A feature of these were the ads for Military Academies. These were nothing to do with the US Army. They were private schools, largely for the wealthy, which offered to the parents of troublesome, boisterous boys who were not progressing academically the prospect of good grades, self control and personal-esteem. They were designed to make real men of wimps.
In the education offered by these schools to youths between 12 and 18 were emphasised self-discipline and a knowledge of America’s great past, and also a sense of integrity.
When Donald Trump’s parents discovered that, aged 13, he had been making secret trips into Manhattan they packed him off to the New York Military Academy, 60 miles deep in the country.
This was a well-known institution, founded in 1889. The school was strict: it set great store by the ‘Cadet Honour Code’ it adopted from West Point (the US Army’s Saint-Cyr): “A cadet will not lie, cheat, steal or tolerate those who do.”
Though a Presbyterian, Trump’s first university-level education was provided by the Jesuit-run Fordham University. But the Jesuits could do little with him. He later switched to a college that offered real-estate studies. Despite that Military Academy, he was not drafted in the Vietnam War, nor was he in the Reserve Officer Training Corps at college – a group held in deep suspicion by liberal students at my university.

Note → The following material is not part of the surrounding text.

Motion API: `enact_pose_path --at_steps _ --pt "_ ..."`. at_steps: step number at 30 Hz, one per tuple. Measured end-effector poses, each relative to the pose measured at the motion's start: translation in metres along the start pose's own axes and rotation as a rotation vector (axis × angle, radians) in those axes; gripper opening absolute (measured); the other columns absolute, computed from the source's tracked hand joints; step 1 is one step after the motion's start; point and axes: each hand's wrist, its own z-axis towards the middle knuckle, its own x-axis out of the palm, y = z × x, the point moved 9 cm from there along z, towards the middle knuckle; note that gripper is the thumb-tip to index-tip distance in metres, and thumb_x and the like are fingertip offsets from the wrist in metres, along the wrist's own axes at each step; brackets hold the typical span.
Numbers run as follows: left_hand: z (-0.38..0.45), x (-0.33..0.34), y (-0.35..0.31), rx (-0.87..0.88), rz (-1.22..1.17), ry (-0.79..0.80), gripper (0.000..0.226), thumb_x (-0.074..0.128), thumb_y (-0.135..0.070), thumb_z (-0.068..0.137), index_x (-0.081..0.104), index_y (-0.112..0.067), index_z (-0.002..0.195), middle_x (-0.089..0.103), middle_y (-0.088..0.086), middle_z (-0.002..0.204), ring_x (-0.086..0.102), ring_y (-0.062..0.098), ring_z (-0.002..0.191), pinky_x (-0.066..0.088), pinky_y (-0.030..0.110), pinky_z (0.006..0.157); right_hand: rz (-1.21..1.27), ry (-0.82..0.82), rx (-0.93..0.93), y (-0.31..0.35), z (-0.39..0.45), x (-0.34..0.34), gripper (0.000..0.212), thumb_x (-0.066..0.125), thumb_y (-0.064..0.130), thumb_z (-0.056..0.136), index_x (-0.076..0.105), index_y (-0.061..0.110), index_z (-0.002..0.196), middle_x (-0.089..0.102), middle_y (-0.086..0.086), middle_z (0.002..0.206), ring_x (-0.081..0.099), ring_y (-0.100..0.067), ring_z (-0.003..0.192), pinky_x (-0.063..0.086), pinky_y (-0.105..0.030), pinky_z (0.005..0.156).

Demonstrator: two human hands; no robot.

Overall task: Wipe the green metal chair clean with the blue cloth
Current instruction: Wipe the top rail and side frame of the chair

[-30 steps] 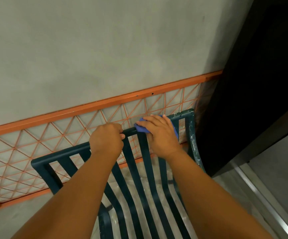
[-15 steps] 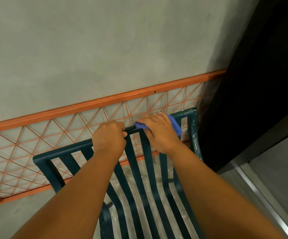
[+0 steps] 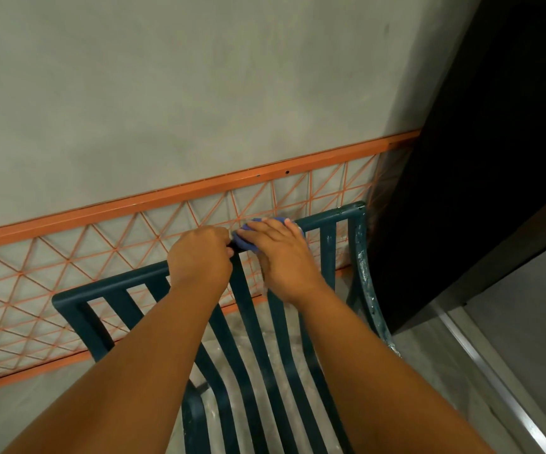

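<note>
On the chair (image 3: 248, 303) rail, left hand (image 3: 199, 253) grips; right hand (image 3: 281, 253) presses, seemingly flat, the cloth (image 3: 245, 240) (blue).

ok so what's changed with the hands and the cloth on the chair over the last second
The right hand has slid the blue cloth leftward along the chair's top rail, so it now sits right beside the left hand, nearly touching it. Nothing was picked up or let go. The left hand keeps its grip on the rail at the same spot, and the green chair has not shifted.
</note>
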Motion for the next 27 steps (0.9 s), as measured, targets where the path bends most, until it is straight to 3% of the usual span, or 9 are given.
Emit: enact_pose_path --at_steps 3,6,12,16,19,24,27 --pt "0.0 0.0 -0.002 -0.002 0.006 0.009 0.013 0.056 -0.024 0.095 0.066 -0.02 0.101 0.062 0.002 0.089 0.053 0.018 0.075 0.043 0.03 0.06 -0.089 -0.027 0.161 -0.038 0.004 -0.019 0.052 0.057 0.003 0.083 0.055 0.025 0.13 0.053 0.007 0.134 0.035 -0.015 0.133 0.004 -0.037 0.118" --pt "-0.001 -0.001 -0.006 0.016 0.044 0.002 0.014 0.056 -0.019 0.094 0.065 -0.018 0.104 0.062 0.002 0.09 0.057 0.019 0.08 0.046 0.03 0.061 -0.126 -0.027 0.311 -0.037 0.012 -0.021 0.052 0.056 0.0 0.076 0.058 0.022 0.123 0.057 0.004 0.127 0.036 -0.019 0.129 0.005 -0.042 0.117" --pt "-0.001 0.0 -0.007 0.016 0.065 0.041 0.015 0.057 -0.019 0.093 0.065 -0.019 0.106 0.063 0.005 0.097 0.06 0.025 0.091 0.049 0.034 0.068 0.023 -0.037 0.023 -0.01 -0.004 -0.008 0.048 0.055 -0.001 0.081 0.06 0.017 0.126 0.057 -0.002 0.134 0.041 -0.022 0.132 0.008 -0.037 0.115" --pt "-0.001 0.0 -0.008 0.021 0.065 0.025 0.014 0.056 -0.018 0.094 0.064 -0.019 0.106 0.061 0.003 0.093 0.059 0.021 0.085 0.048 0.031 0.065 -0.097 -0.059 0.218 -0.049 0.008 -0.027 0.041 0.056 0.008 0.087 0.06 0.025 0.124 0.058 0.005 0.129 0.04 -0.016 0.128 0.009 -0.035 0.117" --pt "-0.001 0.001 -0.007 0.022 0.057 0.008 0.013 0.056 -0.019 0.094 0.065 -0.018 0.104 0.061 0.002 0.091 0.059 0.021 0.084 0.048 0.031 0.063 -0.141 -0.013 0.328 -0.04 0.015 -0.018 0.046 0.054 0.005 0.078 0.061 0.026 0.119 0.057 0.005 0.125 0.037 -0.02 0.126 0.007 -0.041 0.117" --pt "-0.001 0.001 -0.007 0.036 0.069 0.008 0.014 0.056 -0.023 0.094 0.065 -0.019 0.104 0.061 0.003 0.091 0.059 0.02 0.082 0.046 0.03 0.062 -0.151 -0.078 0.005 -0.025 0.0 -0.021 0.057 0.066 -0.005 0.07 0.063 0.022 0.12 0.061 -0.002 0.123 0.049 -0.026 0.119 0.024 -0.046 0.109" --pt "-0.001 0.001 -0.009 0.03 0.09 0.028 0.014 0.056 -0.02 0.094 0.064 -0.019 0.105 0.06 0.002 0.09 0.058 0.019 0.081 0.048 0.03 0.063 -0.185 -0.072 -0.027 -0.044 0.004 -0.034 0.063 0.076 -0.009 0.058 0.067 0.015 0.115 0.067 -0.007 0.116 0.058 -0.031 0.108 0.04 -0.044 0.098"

What puzzles me about Trump’s education is that it seems not to have left much mark on his mind. He certainly admires the US Army and its generals, but in much the same way as baseball fans admire the best players in their team.
But from the New York Military Academy Trump seems to have gained little sense of personal discipline – the sort of demeanour one sees in his present Chief of Staff, the steely General John Kelly.
Nor, to the amazement of many, does he seem to have absorbed even the most basic facts about US history as known to every school child. Of course, to take an interest in history requires one to be interested in the experiences of other people, even other nations. For such an extremely self-centred person as Trump this seems to be impossible.
But a lack of knowledge, or even interest in history, is certainly strange in a US President. As we all know, most politicos, of whatever colour, in whatever culture, are history geeks, as the Americans say.
Jack Kennedy, for instance, not only constantly read history books, he even wrote one (albeit with the assistance of Ted Sorensen). This was the once widely read best-seller Profiles in Courage, which won a Pulitzer Prize in 1957.
Without entering into the controversy over exactly how much of the book is Kennedy’s and how much Sorensen’s, these essays on leaders who stood in defiance over matters of conscience against their parties and their supporters remains a still relevant book for anyone in public life. It admires a standard of behaviour.
Bestseller
But Trump, too, has managed a bestseller in The Art of the Deal. But whereas Kennedy aimed at a conscience-driven stance, the ‘art of the deal’ extols a destructive model of life and commerce. This really was a ‘ghosted’ book, being completely written by journalist Tony Schwartz, in the writing of which Trump had no role.
Yet before he became President, Trump claimed it was his greatest achievement. It was his favourite book “next to the Bible”.
Schwartz, a graduate in American studies, and author of What Really Matters: Searching for Wisdom in America, predicted this month that Trump will resign before the end of the year, rather than go to jail.
So it seems that in Trump’s case the New York Military Academy was a failure, leaving him ill-educated. The school itself declined when ideas about education changed. It closed, only to be reopened by a group of Chinese investors. Now there is a nation which certainly believes in the virtues of discipline and historical knowledge.